Violences en Ligue 1 : l’émeute des supporters à Nantes et Nice
Ligue 1 : l’explosion de colère des supporters à Nantes et Nice gâche la fin de saison
Lors de la dernière journée de Ligue 1, des scènes de violence sans précédent ont marqué les matchs opposant le FC Nantes à Toulouse et l’OGC Nice à Metz. Des groupes de supporters cagoulés ont envahi les pelouses, provoquant l’interruption des rencontres.
À Nantes, l’hommage à Halilhodzic tourne au cauchemar
Le FC Nantes avait pourtant préparé une belle cérémonie d’adieu pour son entraîneur Vahid Halilhodzic, dont la descente en Ligue 2 était déjà actée. Avant le match contre Toulouse, joueurs et staff ont réservé une haie d’honneur à l’entraîneur bosnien de 74 ans, le visage empreint d’émotion. Mais moins d’une demi-heure après le coup d’envoi, l’ambiance a basculé : des dizaines de supporters encagoulés ont forcé l’entrée du terrain, lancé des fumigènes et manifesté leur colère envers les dirigeants du club.
Malgré l’absence du président Waldemar Kita et de son fils, les manifestants ont visé l’enceinte du stade, contraignant l’arbitre Stéphanie Frappart à suspendre la rencontre. La décision du préfet de mettre fin définitivement au match pour des raisons de sécurité a scellé le destin de cette journée.
Sur le bord de la pelouse, Halilhodzic, sous le choc, a tenté de contenir la rage des supporters avant d’être retenu par les forces de l’ordre. Une image qui contraste cruellement avec le moment d’union de début de match.

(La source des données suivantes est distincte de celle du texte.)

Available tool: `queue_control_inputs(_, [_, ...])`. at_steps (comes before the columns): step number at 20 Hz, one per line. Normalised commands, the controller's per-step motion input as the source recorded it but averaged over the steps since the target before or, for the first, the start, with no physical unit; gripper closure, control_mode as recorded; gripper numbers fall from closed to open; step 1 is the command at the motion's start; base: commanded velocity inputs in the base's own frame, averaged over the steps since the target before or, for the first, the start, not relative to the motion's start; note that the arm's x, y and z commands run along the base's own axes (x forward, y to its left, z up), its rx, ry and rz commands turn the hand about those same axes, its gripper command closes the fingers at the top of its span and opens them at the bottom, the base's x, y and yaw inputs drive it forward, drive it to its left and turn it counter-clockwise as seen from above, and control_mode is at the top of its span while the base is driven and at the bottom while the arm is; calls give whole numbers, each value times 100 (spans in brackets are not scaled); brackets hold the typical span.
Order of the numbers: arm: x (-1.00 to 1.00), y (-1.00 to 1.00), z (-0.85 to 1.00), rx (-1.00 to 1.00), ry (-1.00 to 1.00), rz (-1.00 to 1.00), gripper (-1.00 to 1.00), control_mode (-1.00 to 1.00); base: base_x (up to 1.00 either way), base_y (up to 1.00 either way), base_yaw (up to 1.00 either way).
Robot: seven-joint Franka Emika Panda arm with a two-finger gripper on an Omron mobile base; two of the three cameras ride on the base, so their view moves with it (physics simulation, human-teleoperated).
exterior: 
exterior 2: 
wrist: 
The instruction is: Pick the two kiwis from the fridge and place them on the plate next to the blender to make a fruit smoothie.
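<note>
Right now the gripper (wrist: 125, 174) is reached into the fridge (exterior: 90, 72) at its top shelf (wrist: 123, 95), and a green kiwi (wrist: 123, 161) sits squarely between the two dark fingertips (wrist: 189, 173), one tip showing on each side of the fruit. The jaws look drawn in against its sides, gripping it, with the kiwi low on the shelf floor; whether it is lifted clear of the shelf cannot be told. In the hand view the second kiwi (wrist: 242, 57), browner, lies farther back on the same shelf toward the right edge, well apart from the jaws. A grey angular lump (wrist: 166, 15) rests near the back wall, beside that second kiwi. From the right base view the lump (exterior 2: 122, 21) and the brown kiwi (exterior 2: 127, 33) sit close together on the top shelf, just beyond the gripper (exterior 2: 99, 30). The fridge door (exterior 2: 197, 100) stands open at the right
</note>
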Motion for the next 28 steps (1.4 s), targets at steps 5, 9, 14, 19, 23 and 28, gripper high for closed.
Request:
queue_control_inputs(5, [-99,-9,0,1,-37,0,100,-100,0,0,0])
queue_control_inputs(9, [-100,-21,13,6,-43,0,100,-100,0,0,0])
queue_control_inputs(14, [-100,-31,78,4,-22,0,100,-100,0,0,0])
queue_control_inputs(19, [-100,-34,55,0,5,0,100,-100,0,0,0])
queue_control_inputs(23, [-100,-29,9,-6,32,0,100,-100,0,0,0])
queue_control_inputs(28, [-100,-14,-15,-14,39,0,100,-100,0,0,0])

À Nice, la frustration mène à l’envahissement du terrain
Côté Nice, l’ambiance était tout aussi électrique. Le match nul contre Metz (0-0) condamnait les Niçois à disputer les barrages face à Saint-Étienne pour éviter la relégation. Une issue inacceptable pour les supporters du Gym, qui ont attendu la fin du match pour exprimer leur mécontentement.
Dès la dernière minute, des groupes de supporters ont envahi la pelouse, fumigènes à la main, sous les yeux impuissants des forces de l’ordre. Le préfet des Alpes-Maritimes n’a pas tardé à réagir : « Les débordements et dégradations commis par des supporters ultras sont fermement condamnés ».
Jean-Pierre Rivère, le président de l’OGC Nice, a partagé son désarroi : « Tout le monde a mal vécu cette saison. On peut avoir de l’aigreur, de la colère, mais elle n’est pas finie. Il nous reste deux matchs, très compliqués, mais ils sont là ». La finale de la Coupe de France face à Lens, prévue quelques jours plus tard, semble désormais loin des préoccupations des supporters et du club.
La réaction des autorités
La ministre des Sports a immédiatement réagi aux incidents : « Les scènes de violence sont inacceptables et n’ont pas leur place dans le sport ni dans notre République ». Elle a apporté son soutien aux joueurs et aux supporters « venus vivre ce moment dans le calme », tout en saluant la décision du préfet d’interrompre les matchs.
Ces événements rappellent les tensions récurrentes entre supporters et dirigeants dans le football français. Les clubs concernés devront désormais faire face à des sanctions lourdes, tandis que les supporters expriment leur désarroi face à une saison terminée dans la confusion.